Prolotherapy (proliferative therapy) is a treatment for patients with chronic joint and muscle pain; it is offered as an alternative to over-the-counter pain relievers (NSAIDs), corticosteroids and, in some cases, surgery. Prolotherapy is based on the premise that the injection of a mild irritant, usually dextrose, into a joint, ligament or tendon triggers a localized inflammatory response, thereby stimulating an increase in blood supply to damaged tissue. With this increased blood flow comes an increased supply of immune cells and collagen to assist in repairing the damage, and stimulating the formation of new, healthy connective tissue.
Uses Of Prolotherapy
Prolotherapy is used to treat a variety of musculoskeletal conditions. Although its effectiveness has not been proven, proponents point out that it has seemingly successfully treated a wide variety of conditions, including the following:
- Connective-tissue damage
- Partially torn tendons or ligaments
- Sacroiliac and sciatic problems
- Chronic tendonitis
- Degenerative disc disease
- Myofascial pain
Although why it seems to work has not been established, there is anecdotal evidence that prolotherapy warrants further investigation and, as long as it seems to be helping patients, should continue to be used. In some documented cases, the tissue treated with prolotherapy appears to be stronger and thicker than the original. There is also evidence that prolotherapy repairs connective-tissue damage, even years after the original injury occurred.

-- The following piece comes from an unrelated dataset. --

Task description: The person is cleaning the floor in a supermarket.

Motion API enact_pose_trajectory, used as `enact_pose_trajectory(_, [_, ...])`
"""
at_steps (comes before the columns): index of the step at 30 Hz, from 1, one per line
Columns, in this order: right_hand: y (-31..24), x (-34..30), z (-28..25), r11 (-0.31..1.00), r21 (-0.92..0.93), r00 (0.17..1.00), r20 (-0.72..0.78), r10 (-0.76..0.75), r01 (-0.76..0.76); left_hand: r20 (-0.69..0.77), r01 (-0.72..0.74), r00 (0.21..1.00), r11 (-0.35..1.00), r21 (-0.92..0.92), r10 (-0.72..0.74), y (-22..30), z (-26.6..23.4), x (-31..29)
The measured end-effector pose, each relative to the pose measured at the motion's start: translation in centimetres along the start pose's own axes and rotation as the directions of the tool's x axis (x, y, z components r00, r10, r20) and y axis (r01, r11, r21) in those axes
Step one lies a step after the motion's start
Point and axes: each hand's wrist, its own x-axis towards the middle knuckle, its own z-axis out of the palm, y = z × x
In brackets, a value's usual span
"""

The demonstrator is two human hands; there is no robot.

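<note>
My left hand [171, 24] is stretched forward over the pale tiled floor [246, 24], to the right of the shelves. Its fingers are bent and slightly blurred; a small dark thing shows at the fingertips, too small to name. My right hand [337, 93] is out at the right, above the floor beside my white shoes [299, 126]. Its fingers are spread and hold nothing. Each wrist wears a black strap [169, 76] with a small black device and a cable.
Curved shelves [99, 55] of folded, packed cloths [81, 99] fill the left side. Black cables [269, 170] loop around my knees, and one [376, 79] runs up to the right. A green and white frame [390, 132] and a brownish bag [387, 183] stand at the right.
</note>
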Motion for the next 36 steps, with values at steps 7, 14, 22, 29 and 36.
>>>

The Prolotherapy Procedure
Prolotherapy solution is injected into the ligament or tendon at the site of the injury or damage. The precision with which the injection is placed ensures that the resulting inflammation is only to the damaged tissue. The body reacts by increasing the flow of blood and nutrients to the damaged area, helping tissue in the region to regenerate.
Treatment with prolotherapy depends on the nature and extent of the damage within the joint, as well as how quickly a person heals. For some people, treatment may consist of only a few sessions, whereas others may require more than 10. For most injuries, the average number of treatment sessions is between four and six. Treatments may be administered every 2, 4 or 6 weeks.